対策としては、ボーナス支給日まで有給休暇を取得し休職状態にしないことです。会社との相談となりますが、有給休暇を使ってボーナスを受け取ることができます。

会社によってはボーナスに関する規定のない場合も

公務員の場合は法律で定められた規定に則ります。診断書を提出した日から「病気休暇」として90日間は有給休暇と同様に給与が100%支給されます。ボーナスの場合は、ボーナス査定期間中に勤務している場合は、その期間分のボーナスは支給されます。


90日以降の場合、通常は病気休職として以後1年間は基本給の80%を支給されます。最大3年間は休職を認められており、非常に恵まれた傷病休暇制度となっています。


法律によって職務を行う公務員に比べ、民間企業の場合はボーナスに対する規定が設けられていない会社も多くあります。何故ならば賞与に関する規定は法律上定められていないためです。


民間企業の場合は「社長次第」で傷病休暇中のボーナス支給は変わってくると言えます。休職中にボーナスを支給される場合もあれば、少額のボーナスを支給する先もあります。


中には会社の業績に貢献していないという理由からボーナスを支給しない会社もありますので、ご自身の会社がどのような規定となっているのかについては確認しておいた方が良いでしょう。

傷病休暇中のボーナスのまとめ

ここまで傷病休暇中のボーナスについてまとめてきましたが、いかがでしたでしょうか?


今回の記事のポイントをまとめますと、

  • 傷病手当金は「年3回以内のボーナス」であれば支給額に影響がない
  • 「年4回以上のボーナス」は傷病手当金の支給額に影響
  • 民間企業の場合は企業によってボーナス支給の有無が異なる
  • 「休職の有無」がボーナス査定に影響するのであれば有給休暇を活用する
でした。


業務外での病気やケガは何より本人が一番大変であり、給料や月々の支払いや生活費について悩まれる方も多いと思います。

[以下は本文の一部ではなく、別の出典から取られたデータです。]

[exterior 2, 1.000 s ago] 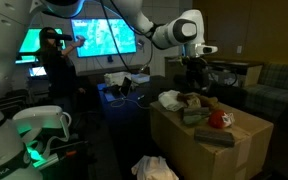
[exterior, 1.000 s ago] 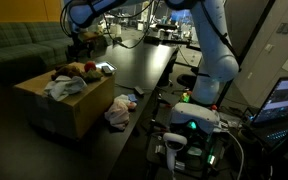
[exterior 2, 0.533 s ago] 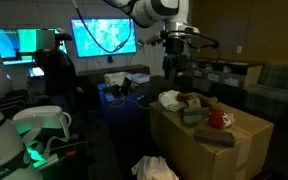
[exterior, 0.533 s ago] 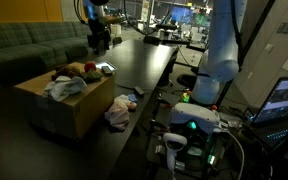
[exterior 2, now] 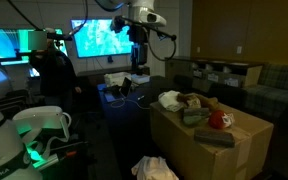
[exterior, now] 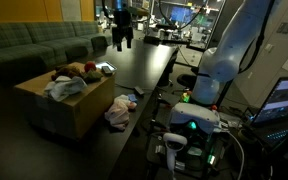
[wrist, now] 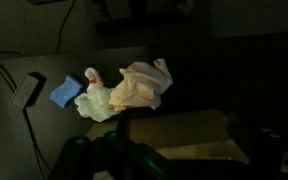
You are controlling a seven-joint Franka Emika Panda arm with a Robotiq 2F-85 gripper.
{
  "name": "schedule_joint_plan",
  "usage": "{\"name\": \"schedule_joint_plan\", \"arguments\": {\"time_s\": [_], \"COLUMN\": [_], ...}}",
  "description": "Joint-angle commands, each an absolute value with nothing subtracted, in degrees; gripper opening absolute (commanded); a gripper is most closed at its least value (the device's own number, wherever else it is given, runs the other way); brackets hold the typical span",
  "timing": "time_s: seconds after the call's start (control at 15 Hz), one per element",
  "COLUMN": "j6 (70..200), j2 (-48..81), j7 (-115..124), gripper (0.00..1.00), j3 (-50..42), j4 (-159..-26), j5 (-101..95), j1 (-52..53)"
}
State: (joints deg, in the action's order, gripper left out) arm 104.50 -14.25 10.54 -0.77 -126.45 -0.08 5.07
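The gripper (exterior: 122,42) hangs high in the air, well apart from the cardboard box (exterior: 72,115) and farther back than it, above the far part of the black table (exterior: 149,68) that runs beside the box. Its jaws are released and spread wide, with nothing between them. An exterior view (exterior 2: 137,64) shows it the same way, pointing down and empty, well above box height.

The heap of clothes (exterior: 68,82) lies on top of the cardboard box, piled toward one end. In that heap a white cloth (exterior 2: 171,98) sits at the end of the box nearer the gripper, and a red item (exterior 2: 220,119) rests farther along the box top. A crumpled cloth (exterior: 119,113) lies on the floor, just beside the foot of the box.

The wrist view is dark. It shows a pale cloth bundle (wrist: 134,87) with a blue piece (wrist: 66,93) touching its edge. Whether the tan surface next to them is the box cannot be told.

A person (exterior 2: 54,66) stands well beyond the box, near a lit screen (exterior 2: 102,38). A green sofa (exterior: 24,48) stands behind the box.
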Motion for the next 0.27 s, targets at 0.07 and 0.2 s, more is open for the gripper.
{"name": "schedule_joint_plan", "arguments": {"time_s": [0.07,0.2], "j6": [104.3,104.3], "j2": [-20.6,-25.8], "j7": [9.8,9.2], "gripper": [1.0,1.0], "j3": [0.6,0.4], "j4": [-131.7,-135.9], "j5": [1.4,1.8], "j1": [3.0,2.4]}}
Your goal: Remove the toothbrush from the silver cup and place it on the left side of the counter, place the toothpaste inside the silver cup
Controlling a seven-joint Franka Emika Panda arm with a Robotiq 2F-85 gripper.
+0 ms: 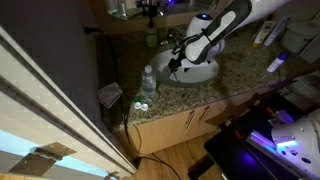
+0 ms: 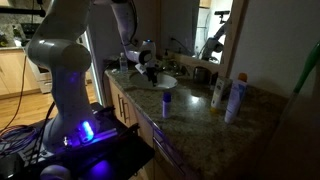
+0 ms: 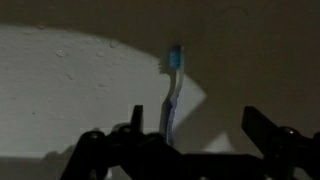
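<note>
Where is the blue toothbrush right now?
In the wrist view, the slim blue-headed toothbrush shows mid-frame, between the two dark open fingers, against a pale lit surface.

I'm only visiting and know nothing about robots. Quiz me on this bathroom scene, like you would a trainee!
1. True or false: the robot's gripper is shut on the slim upright plastic toothbrush.
2. The toothbrush's head is: A) red B) blue C) green.
3. What white fixture is set into the speckled brown-grey granite counter?
Key: 1 false, the jaws stand open; 2 B; 3 the oval sink basin.
</note>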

そのような事態を救済するものが傷病手当金です。傷病休暇中の生活を補うものとなります。


しかし、労働者として賞与・ボーナスの存在は非常に重要であり、ご自身が賞与を受け取ることができるのか否かについても気になると思います。大前提として年3回以内のボーナスは傷病手当金の支給には影響ありません。従って、ボーナス支給があるのか否かについて確認しましょう。


実際に傷病休暇に入る必要がある方は、勤務先に確認し支給されるかチェックしておきましょう。


また、健康状態の方であっても、勤め先の賞与の査定基準がどのようになっているのかについて事前に確認しておいた方が良いでしょう。


実際、勤務していても自社の就業規則や給与規程について知らない方も多いのが実情です。就業規則などは従業員であれば確認できるものですので、この機会に改めて確認しておいてもいいのかと思います。